Farmers are about the long game. Responsible agriculture takes time, from tending crops and caring for livestock to growing trees and vines. Farming doesn’t come easy, but we love the land and want to pass that legacy on to the next generation. And thanks to modern farming practices and innovative technologies, our future is greener and brighter.
Farmers and ranchers face each changing season asking what we can do better. When it comes to sustainability, I’d argue we could do a better job of telling our story and sharing our successes.
As farmers, we don’t get caught up in what’s trending, but we are committed to doing what’s right and best for our families, our land and our animals.

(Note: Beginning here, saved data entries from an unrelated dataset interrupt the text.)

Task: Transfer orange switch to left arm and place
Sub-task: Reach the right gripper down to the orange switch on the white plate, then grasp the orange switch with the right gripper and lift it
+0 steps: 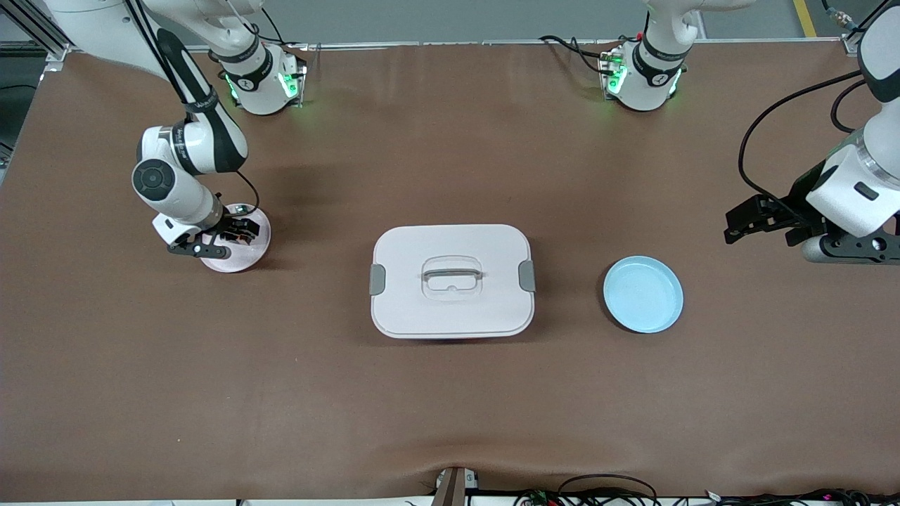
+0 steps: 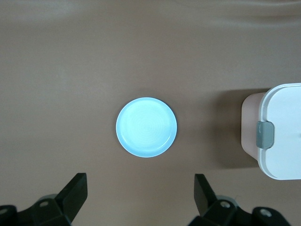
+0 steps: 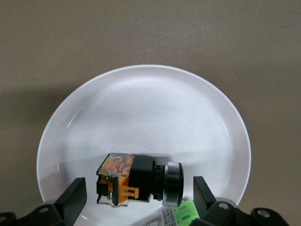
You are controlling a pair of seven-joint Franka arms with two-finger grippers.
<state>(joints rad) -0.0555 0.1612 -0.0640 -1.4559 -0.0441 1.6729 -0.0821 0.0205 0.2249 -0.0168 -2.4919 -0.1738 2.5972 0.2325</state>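
Note:
The orange switch [image 3: 138,181], a black body with an orange end and a silvery ring, lies on its side on a white round plate [image 3: 141,94]. My right gripper [image 3: 138,193] is open and low over that plate [image 1: 242,258], with one finger on each side of the switch and a gap at both. In the front view the right gripper [image 1: 235,230] hides the switch. My left gripper [image 1: 749,225] is open and empty above the table at the left arm's end. The white box [image 1: 450,309] stands mid-table between the two plates.
A light blue plate [image 1: 643,294] lies empty between the box and the left gripper; it also shows in the left wrist view [image 2: 146,127] with the box's corner [image 2: 282,122]. A green label [image 3: 186,212] lies beside the switch.

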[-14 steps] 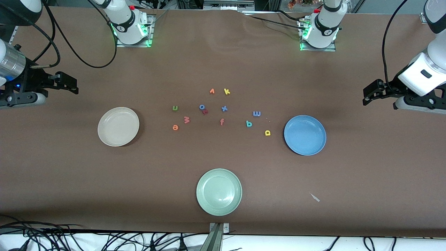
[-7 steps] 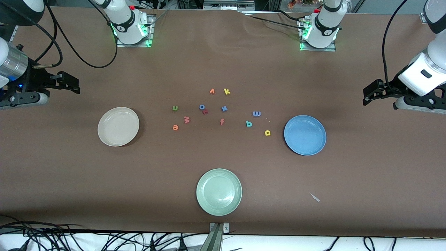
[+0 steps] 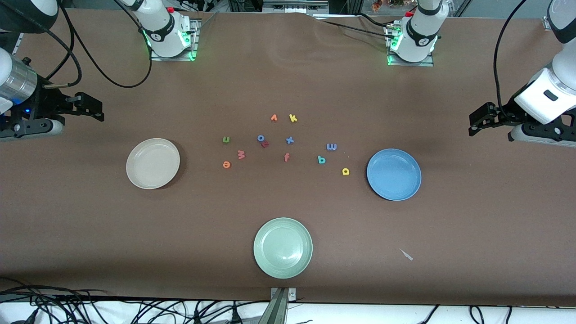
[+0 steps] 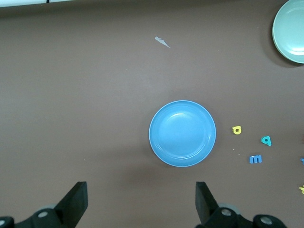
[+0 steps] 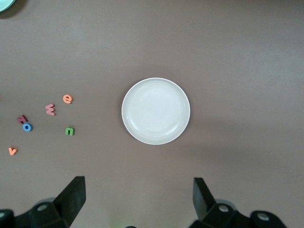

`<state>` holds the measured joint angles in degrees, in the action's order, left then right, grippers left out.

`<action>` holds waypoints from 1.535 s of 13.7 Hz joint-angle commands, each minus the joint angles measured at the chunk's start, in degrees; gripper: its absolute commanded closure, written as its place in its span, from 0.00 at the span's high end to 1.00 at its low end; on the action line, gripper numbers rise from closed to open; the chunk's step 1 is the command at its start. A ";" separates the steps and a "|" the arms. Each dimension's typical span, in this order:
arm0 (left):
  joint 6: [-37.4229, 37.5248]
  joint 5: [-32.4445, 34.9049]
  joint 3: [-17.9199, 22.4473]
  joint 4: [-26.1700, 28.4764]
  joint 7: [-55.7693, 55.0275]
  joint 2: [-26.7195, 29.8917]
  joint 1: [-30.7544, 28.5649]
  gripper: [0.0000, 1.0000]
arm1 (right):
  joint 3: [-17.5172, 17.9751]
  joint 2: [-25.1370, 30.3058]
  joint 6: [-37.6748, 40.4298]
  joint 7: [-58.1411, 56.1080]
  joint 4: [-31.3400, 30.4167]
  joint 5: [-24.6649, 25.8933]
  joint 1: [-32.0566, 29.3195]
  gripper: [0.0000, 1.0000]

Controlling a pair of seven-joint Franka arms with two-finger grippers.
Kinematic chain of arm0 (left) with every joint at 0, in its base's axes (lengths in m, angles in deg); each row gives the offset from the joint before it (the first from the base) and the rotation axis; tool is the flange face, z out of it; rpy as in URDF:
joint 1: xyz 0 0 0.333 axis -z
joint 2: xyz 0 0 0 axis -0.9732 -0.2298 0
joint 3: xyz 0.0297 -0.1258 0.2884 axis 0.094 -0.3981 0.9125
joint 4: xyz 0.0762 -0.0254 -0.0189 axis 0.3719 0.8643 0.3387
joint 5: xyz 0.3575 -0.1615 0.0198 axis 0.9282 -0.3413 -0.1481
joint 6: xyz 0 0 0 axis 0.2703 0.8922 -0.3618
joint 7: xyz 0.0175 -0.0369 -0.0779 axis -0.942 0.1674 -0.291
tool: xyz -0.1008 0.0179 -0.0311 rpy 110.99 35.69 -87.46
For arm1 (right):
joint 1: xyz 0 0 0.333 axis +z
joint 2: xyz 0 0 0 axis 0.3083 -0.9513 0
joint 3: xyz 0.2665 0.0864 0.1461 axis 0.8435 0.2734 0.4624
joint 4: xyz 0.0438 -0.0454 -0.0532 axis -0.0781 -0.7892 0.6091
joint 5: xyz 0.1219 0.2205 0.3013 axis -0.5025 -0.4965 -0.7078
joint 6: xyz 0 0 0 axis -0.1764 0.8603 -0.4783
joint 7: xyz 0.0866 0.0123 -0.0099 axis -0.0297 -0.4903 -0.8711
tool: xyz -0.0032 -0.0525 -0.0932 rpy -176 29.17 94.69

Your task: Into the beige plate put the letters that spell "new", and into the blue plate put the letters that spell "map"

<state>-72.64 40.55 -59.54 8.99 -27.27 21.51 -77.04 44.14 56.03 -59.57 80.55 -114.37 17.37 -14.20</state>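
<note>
While both arms wait high over the two ends of the brown tabletop (image 3: 288, 67), nothing is held. Nearest the front camera, cables (image 3: 54, 310) are seen along the tabletop's edge, then the pale green plate (image 3: 283, 248) and a small pale scrap (image 3: 407, 255) toward the left arm's end. Farther on, the beige plate (image 3: 153, 163) is found toward the right arm's end and the blue plate (image 3: 393, 174) toward the left arm's end, both empty.

Between them the letters are scattered flat. Seen clockwise from the middle of the group: the yellow a (image 3: 345, 171) at four o'clock, just beside the blue plate, the teal p (image 3: 321, 159), the blue m (image 3: 331, 146), then at eight o'clock the orange e (image 3: 226, 164), the pink-red w (image 3: 241, 155) and the green n (image 3: 226, 140).

The right tool (image 5: 137, 190) is held wide open over bare cloth near the beige plate; the left tool (image 4: 141, 198) is likewise spread wide near the blue plate.
</note>
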 commanded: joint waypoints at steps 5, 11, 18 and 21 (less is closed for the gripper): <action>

That commitment has yielded tremendous results. I hear the phrase “climate-smart” farming used a lot these days as stakeholders gather to talk about what’s next for keeping agriculture sustainable. I’d wager that most of us back home, just call it “smart farming.” We do what’s good for the land, our resources, our families, our communities and our businesses, and we are eager to adopt new tools and practices that help us do that even better.
We have learned and improved. Today, American farmers are growing more with less, thanks to smarter farm equipment and better seeds. In the last 70 years, our farms have nearly tripled production while the amount of resources used―such as land, energy and fertilizer―have remained steady. Not many industries can boast those kinds of results. In fact, when you stack us up against other U.S. industries, agriculture is responsible for just 9% of greenhouse gas emissions.
My cows get a lot of undeserved celebrity for their environmental impact, but the general public has overestimated that impact and ignored animal agriculture’s important role in the ecosystem. Altogether, U.S. cows have been responsible for less than 3% of greenhouse gas emissions in the last 30 years. What’s more, cows and other livestock play a key role in the green cycle. They make food out of plants that are unsuitable to those of us with just one stomach, and they graze lands that can be preserved from commercial development. Their added feed is grown on cropland that absorbs carbon and keeps it there.
Not only is U.S. agriculture low in emissions, but farmers and ranchers are also taking active steps to make our footprint even smaller. We’re producing and using renewable energy, and even turning waste into energy through methane digesters. Thanks to home-grown fuel like ethanol and biodiesel, in 2018, the U.S. reduced GHG emissions to the equivalent of taking 17 million cars off the road.
Our country and our world can’t have a sustainable environment without farmland. Carbon is life for plants, and America’s farms and ranches are essential to a healthy, balanced climate. Today more than 140 million acres of U.S. farmland are being used for conservation efforts and wildlife habitats—that’s equal to the states of California and New York combined.
But productive farmland is key to the health of our environment too. Farm soil is healthier thanks to techniques we’re using like reduced tillage and no-till that protect our soil from erosion and keep nutrients in the dirt.
It’s an exciting time to be in farming when you look at the tools and technology available to us. But for U.S. agriculture to continue to lead the way in sustainability, our nation must prioritize investments in ag research and innovation. As I look back at how far we have come in the last several decades, I am proud of what we have accomplished together and excited for what’s next. Let’s share our great story, and let’s keep innovating to give our children an even better story to share in the next 30 years.
Vincent “Zippy” Duvall, a poultry, cattle and hay producer from Greene County, Georgia, is the 12th president of the American Farm Bureau Federation.